Lead the design, development, and maintenance of scalable and high-performance data architectures and models that support both batch and streaming data processing.
Define and drive the execution of a strategic Data Engineering Roadmap that unlocks the full potential of the organization's data assets, ensuring alignment with long-term business objectives.
Own, enhance, and evolve critical datasets, including high-leverage streaming and batch data pipelines, along with the development of advanced data discovery, search experiences, and enterprise-wide reporting and data visualization tools.
Oversee complex data extraction, transformation, and loading (ETL/ELT) processes from diverse sources, driving critical analyses, manipulating large datasets.
Spearhead the administration, tuning, and optimization of database systems to ensure robust performance, reliability, and scalability, with a focus on both existing and emerging data technologies.
Lead efforts to identify inefficiencies and potential areas for optimization in current data engineering processes, workflows, and technologies.
Drive the adoption of industry-leading best practices and cutting-edge tools to enhance operational efficiency, reduce technical debt, and scale data engineering capabilities across the organization.
Develop and maintain MLOps pipelines that automate the deployment, monitoring, and management of machine learning models in production.
Perform other related duties as assigned.
Requirements
BA/BS in Computer Science, Data Engineering, or a related field, or equivalent professional experience.
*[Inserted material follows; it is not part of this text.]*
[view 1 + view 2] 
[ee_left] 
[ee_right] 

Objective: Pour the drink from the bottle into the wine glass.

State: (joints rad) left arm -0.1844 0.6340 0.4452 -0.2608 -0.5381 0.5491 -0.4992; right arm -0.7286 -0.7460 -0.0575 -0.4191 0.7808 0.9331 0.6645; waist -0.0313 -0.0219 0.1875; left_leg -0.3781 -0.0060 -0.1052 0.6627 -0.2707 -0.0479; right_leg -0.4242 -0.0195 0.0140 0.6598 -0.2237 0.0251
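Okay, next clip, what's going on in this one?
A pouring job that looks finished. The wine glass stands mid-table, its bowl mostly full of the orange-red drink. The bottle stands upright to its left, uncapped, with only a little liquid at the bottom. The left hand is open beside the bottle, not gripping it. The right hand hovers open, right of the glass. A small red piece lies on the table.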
Advanced degree preferred.
4-6 years of experience in data engineering or related roles, with a strong track record of manipulating and managing large datasets using Python, AWS, and SQL.
Proven experience in designing, building, and optimizing data warehouses (Redshift) and strong expertise in data warehouse design and dimensional modeling.
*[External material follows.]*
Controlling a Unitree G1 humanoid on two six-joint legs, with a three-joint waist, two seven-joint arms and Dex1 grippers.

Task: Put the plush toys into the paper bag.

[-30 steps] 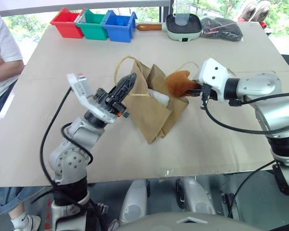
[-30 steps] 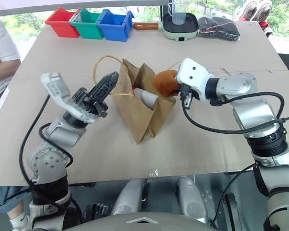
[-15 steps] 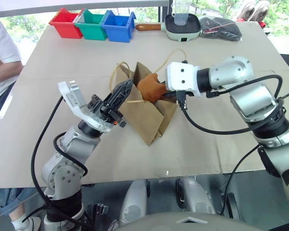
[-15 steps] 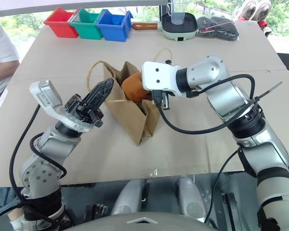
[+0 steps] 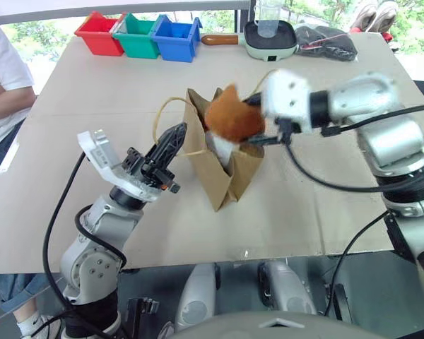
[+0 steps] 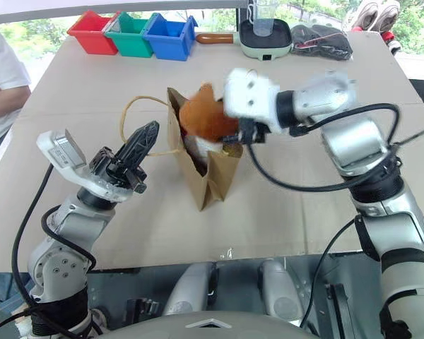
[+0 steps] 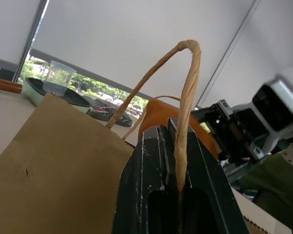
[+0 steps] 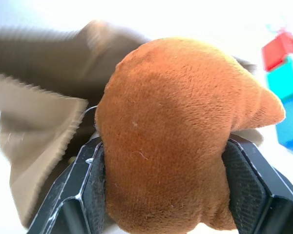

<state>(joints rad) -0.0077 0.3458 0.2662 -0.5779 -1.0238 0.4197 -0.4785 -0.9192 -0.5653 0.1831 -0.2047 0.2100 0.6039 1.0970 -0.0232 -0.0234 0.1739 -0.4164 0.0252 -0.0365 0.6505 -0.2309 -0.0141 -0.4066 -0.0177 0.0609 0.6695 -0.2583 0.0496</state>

Extensive experience with ETL/ELT processes and tools, particularly Airflow and DBT, for orchestrating complex data pipelines.
Proficiency in Infrastructure as Code tool AWS CDK for managing cloud infrastructure and automating deployments.
Demonstrate ability to solve complex data challenges and deliver scalable data solutions in a fast-paced, evolving environment.
Strong analytical and problem-solving skills, with a focus on optimizing data processes for performance and efficiency.
Demonstrated experience in managing Google Looker.
Familiarity with Circle CI / Airflow or similar tools.
Tech Stack
Airflow
Amazon Redshift
AWS
Cloud
ETL
Python
SQL
Benefits
Comprehensive Medical, Dental and Vision plans coverage since day one
Pre-tax benefits: HSA/ FSA
401k Retirement Savings Program with matching up to 4%
Voluntary benefits including disability, basic life or pet insurance, etc.
Monthly Wellness Stipend to promote mental and physical self-care
Flexible PTO and Remote First Environment
Regular team events, including Wellness Workshops and Team Building Events
Free access to Talkspace products for you and one household member, as well as access to a friends and family discount!